Deduplicating the same rules, the following picture emerges:



Within the framework of a unique list of rules, we obtain the following distributions:

By type of event source:


Slightly larger statistics


Basically, the current content is focused on the Windows system and Sysmon, in particular, only a few of the rules on other systems.

By the degree of content readiness:


It turns out that the developers of the Sigma-rules marked as stable, less than 20% of all existing rules.

Let's sum up


There are a large number of rules in publicly available sources.

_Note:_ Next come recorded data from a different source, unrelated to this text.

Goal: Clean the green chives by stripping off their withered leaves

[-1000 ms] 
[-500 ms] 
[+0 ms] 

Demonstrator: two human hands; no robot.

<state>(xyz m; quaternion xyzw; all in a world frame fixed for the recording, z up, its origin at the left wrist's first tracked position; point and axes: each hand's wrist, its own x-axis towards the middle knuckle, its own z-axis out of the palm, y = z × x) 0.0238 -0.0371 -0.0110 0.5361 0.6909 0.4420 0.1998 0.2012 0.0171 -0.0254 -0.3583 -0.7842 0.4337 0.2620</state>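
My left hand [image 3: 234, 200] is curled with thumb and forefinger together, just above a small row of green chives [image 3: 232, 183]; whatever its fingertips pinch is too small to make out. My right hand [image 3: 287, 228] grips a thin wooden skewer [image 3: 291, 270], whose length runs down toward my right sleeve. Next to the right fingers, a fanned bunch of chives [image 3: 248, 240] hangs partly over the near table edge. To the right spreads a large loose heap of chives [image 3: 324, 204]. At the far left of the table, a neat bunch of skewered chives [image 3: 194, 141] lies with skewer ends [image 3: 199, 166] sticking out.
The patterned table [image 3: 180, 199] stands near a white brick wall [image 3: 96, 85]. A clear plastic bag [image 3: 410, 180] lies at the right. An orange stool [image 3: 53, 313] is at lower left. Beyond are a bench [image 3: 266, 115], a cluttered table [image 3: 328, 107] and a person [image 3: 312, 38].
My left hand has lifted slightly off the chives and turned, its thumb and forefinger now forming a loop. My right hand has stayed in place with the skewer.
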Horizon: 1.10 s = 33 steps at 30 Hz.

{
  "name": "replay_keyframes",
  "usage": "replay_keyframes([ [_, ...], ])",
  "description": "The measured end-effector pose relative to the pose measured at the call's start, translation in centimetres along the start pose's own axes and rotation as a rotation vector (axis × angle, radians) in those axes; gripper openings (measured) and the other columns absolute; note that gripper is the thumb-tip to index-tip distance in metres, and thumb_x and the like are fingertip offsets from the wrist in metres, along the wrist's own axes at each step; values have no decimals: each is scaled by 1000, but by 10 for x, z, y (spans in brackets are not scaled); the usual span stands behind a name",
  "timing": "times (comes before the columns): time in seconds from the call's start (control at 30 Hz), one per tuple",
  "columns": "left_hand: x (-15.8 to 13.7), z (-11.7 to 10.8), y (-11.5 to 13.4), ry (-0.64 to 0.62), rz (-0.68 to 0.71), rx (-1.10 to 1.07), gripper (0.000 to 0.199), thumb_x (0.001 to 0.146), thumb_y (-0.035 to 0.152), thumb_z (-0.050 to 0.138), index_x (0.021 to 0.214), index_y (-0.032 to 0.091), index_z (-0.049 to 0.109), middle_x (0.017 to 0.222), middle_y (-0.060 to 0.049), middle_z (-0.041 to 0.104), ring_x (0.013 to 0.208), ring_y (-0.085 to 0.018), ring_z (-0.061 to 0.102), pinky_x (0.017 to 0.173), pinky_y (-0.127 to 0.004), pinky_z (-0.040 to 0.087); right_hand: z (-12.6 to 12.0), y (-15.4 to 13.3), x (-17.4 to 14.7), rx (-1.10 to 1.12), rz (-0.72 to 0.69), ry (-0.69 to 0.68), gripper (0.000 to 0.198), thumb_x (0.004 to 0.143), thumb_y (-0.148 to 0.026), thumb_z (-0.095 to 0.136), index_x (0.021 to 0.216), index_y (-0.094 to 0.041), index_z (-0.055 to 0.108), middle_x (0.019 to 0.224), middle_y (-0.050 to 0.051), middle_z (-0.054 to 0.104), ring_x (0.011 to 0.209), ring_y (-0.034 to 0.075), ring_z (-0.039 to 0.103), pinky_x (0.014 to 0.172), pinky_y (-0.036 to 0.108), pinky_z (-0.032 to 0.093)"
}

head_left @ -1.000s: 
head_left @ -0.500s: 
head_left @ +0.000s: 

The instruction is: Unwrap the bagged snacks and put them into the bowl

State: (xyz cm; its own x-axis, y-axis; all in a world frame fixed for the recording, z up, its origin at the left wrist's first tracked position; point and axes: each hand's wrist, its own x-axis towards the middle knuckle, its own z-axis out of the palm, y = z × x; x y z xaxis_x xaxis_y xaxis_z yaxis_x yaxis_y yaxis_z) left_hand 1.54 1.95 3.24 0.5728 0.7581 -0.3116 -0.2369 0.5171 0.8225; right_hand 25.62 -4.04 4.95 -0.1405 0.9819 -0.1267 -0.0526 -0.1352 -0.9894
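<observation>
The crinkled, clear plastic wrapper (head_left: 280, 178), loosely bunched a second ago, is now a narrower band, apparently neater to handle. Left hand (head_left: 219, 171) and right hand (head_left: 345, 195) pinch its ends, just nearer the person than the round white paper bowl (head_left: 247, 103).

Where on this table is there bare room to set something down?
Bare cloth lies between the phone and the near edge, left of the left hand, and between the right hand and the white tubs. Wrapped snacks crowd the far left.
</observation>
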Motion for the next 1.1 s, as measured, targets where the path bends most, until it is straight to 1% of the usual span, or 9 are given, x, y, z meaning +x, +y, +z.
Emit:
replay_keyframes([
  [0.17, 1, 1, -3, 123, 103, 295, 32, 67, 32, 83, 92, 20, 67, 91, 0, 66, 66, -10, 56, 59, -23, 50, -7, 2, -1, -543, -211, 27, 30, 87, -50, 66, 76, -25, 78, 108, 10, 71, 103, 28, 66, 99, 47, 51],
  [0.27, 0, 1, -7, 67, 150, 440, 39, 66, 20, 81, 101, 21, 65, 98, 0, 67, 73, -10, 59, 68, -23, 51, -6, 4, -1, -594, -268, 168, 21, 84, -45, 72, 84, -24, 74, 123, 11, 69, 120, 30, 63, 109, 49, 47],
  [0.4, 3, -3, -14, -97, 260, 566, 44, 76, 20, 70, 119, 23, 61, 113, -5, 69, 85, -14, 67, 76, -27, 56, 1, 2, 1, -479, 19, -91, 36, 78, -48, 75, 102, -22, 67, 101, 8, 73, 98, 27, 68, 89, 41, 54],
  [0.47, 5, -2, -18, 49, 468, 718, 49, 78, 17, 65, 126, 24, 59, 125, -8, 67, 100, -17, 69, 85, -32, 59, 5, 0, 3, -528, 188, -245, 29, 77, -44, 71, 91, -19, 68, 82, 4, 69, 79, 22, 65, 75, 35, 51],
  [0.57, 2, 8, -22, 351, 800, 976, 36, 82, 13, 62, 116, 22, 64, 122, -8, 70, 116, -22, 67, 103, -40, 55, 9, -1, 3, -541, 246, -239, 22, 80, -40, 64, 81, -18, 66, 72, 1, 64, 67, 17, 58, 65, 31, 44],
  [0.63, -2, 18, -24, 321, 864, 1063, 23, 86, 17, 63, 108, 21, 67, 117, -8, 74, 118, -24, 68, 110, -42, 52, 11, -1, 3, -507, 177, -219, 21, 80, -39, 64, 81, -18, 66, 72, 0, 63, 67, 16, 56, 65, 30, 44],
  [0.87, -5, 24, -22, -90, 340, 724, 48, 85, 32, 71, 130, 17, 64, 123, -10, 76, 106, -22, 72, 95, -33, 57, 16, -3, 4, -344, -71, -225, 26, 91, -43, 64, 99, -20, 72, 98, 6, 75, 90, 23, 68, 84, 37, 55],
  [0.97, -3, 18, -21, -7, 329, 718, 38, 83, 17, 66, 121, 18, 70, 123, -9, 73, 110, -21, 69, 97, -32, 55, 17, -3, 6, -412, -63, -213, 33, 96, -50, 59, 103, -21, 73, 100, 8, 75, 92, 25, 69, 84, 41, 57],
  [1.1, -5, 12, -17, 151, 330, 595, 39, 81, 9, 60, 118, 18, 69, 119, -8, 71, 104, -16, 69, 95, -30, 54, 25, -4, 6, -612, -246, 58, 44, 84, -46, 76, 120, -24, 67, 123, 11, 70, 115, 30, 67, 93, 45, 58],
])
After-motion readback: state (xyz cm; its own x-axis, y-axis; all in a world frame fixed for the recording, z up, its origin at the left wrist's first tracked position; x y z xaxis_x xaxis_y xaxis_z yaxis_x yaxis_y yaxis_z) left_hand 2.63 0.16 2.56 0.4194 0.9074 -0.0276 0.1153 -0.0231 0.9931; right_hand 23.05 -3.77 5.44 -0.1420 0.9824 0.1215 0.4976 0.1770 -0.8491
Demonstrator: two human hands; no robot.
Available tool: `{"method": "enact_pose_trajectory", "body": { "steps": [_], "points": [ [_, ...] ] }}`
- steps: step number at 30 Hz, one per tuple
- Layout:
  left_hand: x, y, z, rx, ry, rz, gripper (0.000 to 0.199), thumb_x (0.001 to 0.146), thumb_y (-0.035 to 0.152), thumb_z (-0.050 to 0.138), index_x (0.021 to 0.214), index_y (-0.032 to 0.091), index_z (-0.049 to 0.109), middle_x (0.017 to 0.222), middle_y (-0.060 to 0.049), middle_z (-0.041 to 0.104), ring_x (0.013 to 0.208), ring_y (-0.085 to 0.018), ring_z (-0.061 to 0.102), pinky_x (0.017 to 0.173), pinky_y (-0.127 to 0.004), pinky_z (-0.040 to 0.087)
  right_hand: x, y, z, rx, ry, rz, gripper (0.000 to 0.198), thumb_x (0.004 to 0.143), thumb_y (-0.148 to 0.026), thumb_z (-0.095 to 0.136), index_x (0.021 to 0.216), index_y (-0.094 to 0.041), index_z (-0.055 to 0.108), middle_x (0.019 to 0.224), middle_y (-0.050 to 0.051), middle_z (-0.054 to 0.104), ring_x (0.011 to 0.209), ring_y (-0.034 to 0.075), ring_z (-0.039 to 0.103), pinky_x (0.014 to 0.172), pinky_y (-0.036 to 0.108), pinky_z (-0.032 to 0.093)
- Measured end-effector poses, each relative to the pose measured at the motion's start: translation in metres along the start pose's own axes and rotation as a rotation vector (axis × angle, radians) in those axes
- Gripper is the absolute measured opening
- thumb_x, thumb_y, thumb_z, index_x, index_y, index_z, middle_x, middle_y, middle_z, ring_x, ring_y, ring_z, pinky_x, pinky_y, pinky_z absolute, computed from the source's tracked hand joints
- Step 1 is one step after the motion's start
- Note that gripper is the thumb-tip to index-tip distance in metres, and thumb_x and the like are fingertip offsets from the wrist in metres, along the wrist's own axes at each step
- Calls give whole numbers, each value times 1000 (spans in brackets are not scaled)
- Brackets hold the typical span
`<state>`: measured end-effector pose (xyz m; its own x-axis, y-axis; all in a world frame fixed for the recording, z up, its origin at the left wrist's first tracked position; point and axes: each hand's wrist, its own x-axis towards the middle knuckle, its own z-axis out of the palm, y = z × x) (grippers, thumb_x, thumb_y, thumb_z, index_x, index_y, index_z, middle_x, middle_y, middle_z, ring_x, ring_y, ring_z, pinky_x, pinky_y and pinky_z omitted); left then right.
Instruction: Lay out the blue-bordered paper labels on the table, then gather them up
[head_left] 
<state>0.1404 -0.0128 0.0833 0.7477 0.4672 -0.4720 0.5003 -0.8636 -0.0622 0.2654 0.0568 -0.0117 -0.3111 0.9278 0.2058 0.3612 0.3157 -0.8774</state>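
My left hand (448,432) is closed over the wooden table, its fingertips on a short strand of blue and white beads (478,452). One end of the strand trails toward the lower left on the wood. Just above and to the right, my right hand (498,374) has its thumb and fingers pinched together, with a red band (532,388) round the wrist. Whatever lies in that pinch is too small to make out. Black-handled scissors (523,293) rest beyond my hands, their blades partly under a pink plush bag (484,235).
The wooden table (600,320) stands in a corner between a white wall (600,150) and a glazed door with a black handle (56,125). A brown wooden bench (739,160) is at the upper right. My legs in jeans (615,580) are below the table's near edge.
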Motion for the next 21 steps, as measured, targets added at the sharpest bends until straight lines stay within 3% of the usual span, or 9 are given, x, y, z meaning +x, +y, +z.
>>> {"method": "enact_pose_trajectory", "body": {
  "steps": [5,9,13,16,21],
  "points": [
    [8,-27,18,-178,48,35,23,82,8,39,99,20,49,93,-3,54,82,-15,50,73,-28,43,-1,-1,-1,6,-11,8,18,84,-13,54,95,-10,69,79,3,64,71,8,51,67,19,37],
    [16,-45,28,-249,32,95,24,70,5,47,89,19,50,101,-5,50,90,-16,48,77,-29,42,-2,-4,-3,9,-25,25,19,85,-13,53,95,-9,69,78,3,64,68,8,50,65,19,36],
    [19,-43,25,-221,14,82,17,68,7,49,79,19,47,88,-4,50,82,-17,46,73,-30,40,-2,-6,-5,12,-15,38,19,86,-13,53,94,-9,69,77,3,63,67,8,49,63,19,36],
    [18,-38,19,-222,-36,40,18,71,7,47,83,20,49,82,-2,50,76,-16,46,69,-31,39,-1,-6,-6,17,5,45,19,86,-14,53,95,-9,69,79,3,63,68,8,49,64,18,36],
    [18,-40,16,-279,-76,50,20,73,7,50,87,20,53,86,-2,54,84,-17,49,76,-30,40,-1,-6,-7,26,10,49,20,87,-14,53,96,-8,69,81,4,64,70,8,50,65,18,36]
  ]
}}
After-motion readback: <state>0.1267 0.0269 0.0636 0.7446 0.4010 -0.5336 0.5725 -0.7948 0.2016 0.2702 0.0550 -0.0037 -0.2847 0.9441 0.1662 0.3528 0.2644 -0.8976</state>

They are regularly updated, and the rules for detecting indicators appear quickly, and sometimes even the technician for the loudest APT companies.

To apply the rules in real life there are a large number of restrictions:


In Infosecurity, we use the content of Sigma-rules as an additional source of knowledge for more efficient detection of incidents. If we find something interesting, we implement it already within the framework of our correlation rules, which take into account the core of the rules (Apache Spark), and the specifics of the infrastructures and the security tools we use.